Instructions for the task
Could you return the whole listing, character for character?
BEGIN
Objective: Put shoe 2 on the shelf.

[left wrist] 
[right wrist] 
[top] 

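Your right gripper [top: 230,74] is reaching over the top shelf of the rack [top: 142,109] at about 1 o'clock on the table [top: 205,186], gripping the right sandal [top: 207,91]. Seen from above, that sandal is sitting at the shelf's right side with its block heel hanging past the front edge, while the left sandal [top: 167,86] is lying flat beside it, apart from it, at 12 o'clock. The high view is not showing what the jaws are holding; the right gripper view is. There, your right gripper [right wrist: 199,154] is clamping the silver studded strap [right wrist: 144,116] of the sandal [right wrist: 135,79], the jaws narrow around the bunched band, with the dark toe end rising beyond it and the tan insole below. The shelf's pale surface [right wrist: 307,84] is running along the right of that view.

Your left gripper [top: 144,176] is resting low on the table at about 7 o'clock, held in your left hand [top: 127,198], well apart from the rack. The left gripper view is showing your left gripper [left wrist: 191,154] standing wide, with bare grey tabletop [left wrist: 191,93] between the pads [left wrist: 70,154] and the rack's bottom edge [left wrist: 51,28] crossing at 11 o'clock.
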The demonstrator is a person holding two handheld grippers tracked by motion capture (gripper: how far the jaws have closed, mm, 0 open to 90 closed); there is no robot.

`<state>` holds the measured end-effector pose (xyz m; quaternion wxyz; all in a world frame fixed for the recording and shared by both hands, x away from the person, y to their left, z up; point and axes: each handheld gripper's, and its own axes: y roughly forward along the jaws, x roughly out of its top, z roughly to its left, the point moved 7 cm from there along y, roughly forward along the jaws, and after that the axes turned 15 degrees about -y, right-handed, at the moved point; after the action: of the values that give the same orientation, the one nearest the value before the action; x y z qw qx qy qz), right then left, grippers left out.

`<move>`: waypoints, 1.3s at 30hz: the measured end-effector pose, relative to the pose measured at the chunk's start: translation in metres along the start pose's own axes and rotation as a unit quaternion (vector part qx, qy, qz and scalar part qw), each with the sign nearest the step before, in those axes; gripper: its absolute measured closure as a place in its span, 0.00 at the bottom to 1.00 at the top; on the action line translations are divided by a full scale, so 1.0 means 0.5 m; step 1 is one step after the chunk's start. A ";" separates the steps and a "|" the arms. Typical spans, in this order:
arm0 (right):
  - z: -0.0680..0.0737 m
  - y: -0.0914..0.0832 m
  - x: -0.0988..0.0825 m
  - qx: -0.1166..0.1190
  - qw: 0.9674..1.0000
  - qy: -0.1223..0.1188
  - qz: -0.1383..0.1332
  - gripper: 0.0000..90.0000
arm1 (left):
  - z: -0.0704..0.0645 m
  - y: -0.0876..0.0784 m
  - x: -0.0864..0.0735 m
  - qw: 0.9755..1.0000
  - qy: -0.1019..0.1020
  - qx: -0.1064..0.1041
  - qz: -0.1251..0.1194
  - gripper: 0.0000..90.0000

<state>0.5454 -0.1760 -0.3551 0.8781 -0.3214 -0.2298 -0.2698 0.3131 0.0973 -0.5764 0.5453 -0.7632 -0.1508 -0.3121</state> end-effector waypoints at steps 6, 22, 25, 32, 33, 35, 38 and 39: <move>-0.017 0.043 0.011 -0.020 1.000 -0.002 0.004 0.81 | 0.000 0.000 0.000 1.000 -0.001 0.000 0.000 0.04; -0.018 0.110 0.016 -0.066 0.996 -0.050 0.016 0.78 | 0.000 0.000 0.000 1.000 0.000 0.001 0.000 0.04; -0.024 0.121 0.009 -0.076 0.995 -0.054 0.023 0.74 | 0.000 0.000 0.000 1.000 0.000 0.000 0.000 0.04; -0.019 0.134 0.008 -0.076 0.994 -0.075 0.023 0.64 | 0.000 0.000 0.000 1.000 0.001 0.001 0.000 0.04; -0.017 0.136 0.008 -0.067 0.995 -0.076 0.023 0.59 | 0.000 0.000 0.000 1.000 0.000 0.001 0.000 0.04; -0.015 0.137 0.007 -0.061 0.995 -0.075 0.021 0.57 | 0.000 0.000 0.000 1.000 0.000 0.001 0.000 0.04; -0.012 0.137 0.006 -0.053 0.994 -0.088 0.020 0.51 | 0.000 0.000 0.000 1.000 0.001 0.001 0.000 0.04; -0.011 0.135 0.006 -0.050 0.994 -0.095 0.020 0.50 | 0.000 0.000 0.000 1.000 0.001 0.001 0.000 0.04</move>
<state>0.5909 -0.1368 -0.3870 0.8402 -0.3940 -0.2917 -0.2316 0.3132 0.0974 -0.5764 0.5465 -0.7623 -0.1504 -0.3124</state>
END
Answer to the problem
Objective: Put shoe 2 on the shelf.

[left wrist] 
[right wrist] 
[top] 

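Your right gripper [top: 230,74] is reaching over the top shelf of the rack [top: 142,109] at about 1 o'clock on the table [top: 205,186], gripping the right sandal [top: 207,91]. Seen from above, that sandal is sitting at the shelf's right side with its block heel hanging past the front edge, while the left sandal [top: 167,86] is lying flat beside it, apart from it, at 12 o'clock. The high view is not showing what the jaws are holding; the right gripper view is. There, your right gripper [right wrist: 199,154] is clamping the silver studded strap [right wrist: 144,116] of the sandal [right wrist: 135,79], the jaws narrow around the bunched band, with the dark toe end rising beyond it and the tan insole below. The shelf's pale surface [right wrist: 307,84] is running along the right of that view.

Your left gripper [top: 144,176] is resting low on the table at about 7 o'clock, held in your left hand [top: 127,198], well apart from the rack. The left gripper view is showing your left gripper [left wrist: 191,154] standing wide, with bare grey tabletop [left wrist: 191,93] between the pads [left wrist: 70,154] and the rack's bottom edge [left wrist: 51,28] crossing at 11 o'clock.
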The demonstrator is a person holding two handheld grippers tracked by motion capture (gripper: how far the jaws have closed, mm, 0 open to 90 closed); there is no robot.

`<state>` holds the measured end-effector pose (xyz m; quaternion wxyz; all in a world frame fixed for the recording and shared by both hands, x away from the person, y to their left, z up; point and axes: each handheld gripper's, and its own axes: y roughly forward along the jaws, x roughly out of its top, z roughly to its left, the point moved 7 cm from there along y, roughly forward along the jaws, and after that the axes turned 15 degrees about -y, right-handed, at the moved point; after the action: of the values that give the same orientation, the one nearest the value before the action; x y z qw qx qy qz), right then left, grippers left out.

`<move>`: waypoints, 1.3s at 30hz: the measured end-effector pose, relative to the pose measured at the chunk's start: translation in metres along the start pose's own axes and rotation as a unit quaternion (vector part qx, qy, qz and scalar part qw), each with the sign nearest the step before, in those axes; gripper: its absolute measured closure as a place in its span, 0.00 at the bottom to 1.00 at the top; on the action line translations are divided by a full scale, so 1.0 means 0.5 m; step 1 is one step after the chunk's start. A ";" separates the steps and a "|" the arms. Typical spans, in this order:
arm0 (right):
  - z: -0.0680..0.0737 m
  - y: -0.0914..0.0832 m
  - x: -0.0988..0.0825 m
  - qx: -0.1166..0.1190
  - qw: 0.9674..1.0000
  - qy: -0.1223..0.1188
  - qz: -0.1383..0.1332
  - gripper: 0.0000..90.0000
arm1 (left):
  - z: -0.0704..0.0645 m
  - y: -0.0876..0.0784 m
  - x: -0.0864..0.0735 m
  - qw: 0.9755..1.0000
  - qy: -0.1019..0.1020
  - qx: -0.1064..0.1041
  - qz: -0.1251..0.1194
  - gripper: 0.0000..90.0000

<state>0.5454 -0.1760 -0.3551 0.8781 -0.3214 -0.2298 -0.2698 0.3131 0.0973 -0.5764 0.5453 -0.7632 -0.1508 -0.3121</state> end-effector waypoints at steps 6, 22, 25, 32, 33, 35, 38 and 39: <move>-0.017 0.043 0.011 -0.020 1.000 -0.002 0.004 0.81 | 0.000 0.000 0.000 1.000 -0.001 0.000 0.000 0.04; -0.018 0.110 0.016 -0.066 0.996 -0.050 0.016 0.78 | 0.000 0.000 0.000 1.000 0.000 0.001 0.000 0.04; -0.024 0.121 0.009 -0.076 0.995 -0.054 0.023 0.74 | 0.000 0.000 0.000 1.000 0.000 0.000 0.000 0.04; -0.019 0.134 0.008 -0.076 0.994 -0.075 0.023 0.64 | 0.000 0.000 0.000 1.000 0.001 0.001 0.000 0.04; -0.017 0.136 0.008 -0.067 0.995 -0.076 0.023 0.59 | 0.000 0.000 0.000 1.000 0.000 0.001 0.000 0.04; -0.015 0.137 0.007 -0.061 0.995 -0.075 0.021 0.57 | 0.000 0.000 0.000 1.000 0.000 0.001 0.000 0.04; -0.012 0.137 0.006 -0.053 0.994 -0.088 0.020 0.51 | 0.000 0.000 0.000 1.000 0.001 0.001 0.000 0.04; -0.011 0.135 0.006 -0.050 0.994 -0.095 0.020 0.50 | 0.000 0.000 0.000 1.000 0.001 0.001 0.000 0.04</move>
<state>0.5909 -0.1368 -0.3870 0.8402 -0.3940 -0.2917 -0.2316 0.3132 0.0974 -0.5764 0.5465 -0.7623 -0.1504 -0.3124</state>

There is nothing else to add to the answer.